**TASK INSTRUCTIONS:**
Using the material that follows, output exactly the lines from the one containing "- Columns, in" through the one containing "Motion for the", with both ends kept.

──────── COLLECTED DATA

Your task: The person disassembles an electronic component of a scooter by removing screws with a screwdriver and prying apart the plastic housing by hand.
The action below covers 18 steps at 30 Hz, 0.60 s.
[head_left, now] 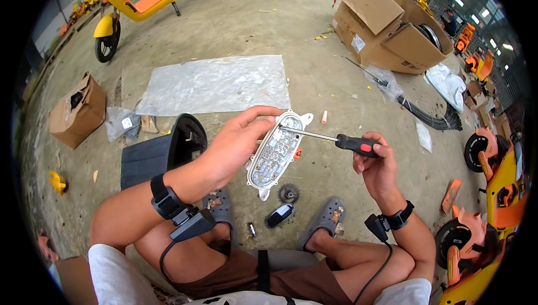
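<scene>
In the head view, an oval metal plate sits at the centre of the frame, tilted, its long axis running from upper right to lower left. It is pale grey with a raised rim, small bumps round the edge and a lug at each end; the recessed face is mottled and shiny. The left hand pinches its upper left edge between thumb and fingers. Right of centre, the right hand is closed round the handle of a screwdriver — black with a red patch — whose thin steel shaft reaches over to the plate's upper part.

Below the plate lie a dark toothed gear and a rounded black part; left of it stands a smooth black plastic shell. The concrete floor is stained and littered, with a creased translucent sheet above centre. A cardboard box gapes at upper right; a yellow-and-orange scooter stands at upper left.
</scene>
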Motion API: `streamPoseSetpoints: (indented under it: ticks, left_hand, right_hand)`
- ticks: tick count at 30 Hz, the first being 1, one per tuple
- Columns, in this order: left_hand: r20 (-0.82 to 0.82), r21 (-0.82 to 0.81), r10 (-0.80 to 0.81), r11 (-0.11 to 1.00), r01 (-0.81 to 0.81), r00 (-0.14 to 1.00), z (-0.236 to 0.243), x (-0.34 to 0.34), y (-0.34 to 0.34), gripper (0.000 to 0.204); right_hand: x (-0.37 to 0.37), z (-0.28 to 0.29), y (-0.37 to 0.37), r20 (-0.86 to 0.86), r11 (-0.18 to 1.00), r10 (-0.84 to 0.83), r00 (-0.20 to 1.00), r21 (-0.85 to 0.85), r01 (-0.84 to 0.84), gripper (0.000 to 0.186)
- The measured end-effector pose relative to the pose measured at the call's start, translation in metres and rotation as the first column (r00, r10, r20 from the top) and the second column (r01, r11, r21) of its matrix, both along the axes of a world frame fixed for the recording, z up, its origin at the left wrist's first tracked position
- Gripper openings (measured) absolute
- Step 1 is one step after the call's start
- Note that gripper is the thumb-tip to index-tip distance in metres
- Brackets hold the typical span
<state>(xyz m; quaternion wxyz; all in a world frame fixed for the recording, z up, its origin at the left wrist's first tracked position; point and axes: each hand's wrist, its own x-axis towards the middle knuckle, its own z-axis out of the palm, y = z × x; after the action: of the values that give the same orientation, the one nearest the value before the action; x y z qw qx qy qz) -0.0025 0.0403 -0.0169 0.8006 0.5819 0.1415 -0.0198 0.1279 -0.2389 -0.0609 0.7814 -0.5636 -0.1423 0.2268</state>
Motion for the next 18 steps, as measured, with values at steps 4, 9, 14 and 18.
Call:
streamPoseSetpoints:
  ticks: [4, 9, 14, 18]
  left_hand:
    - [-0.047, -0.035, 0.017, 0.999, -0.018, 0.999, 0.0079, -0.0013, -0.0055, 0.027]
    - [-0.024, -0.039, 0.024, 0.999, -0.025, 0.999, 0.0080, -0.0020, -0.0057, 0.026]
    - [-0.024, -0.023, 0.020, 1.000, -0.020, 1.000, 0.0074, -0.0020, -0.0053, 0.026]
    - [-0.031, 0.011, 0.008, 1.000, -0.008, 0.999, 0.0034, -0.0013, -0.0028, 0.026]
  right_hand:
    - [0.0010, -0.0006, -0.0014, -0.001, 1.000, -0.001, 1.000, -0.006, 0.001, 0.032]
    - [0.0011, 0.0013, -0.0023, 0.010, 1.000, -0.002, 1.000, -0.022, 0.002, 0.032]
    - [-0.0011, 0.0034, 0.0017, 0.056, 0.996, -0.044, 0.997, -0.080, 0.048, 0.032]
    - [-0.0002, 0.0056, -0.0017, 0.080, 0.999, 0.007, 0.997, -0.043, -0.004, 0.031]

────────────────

**COMPLETED EXERCISE:**
- Columns, in this order: left_hand: r20 (-0.82 to 0.82), r21 (-0.82 to 0.81), r10 (-0.80 to 0.81), r11 (-0.11 to 1.00), r01 (-0.81 to 0.81), r00 (-0.14 to 1.00), z (-0.236 to 0.243), x (-0.34 to 0.34), y (-0.34 to 0.34), gripper (0.000 to 0.204); right_hand: x (-0.37 to 0.37), z (-0.28 to 0.29), y (-0.37 to 0.37), r20 (-0.86 to 0.86), r11 (-0.18 to 1.00), r10 (-0.84 to 0.83), r00 (-0.20 to 1.00), r21 (-0.85 to 0.85), r01 (-0.84 to 0.84), gripper (0.000 to 0.186)
- The measured end-effector pose relative to the pose measured at the call's start, translation in metres and rotation as the first column (r00, r10, r20 from the top) and the second column (r01, r11, r21) of its matrix, both along the axes of a world frame fixed for the recording, z up, its origin at the left wrist's first tracked position
- Gripper openings (measured) absolute
- Step 1 is one step after the call's start
- Note that gripper is the thumb-tip to index-tip distance in metres
- Brackets hold the typical span
<state>(xyz m; quaternion wxyz; all in a world frame fixed for the recording, z up, its origin at the left wrist's first tracked position; point and axes: each hand's wrist, its own x-axis towards the middle knuckle, its own z-axis out of the palm, y = z × x; after the action: of the values that give the same orientation, the one nearest the value before the action; x y z qw qx qy qz) -0.0025 0.0403 -0.0169 0.8006 0.5819 0.1415 -0.0198 0.1279 -0.2389 -0.0609 0.7814 -0.5636 -0.1423 0.2268</state>
Motion for the next 18 steps, as measured, with values at steps 4, 9, 14 and 18.

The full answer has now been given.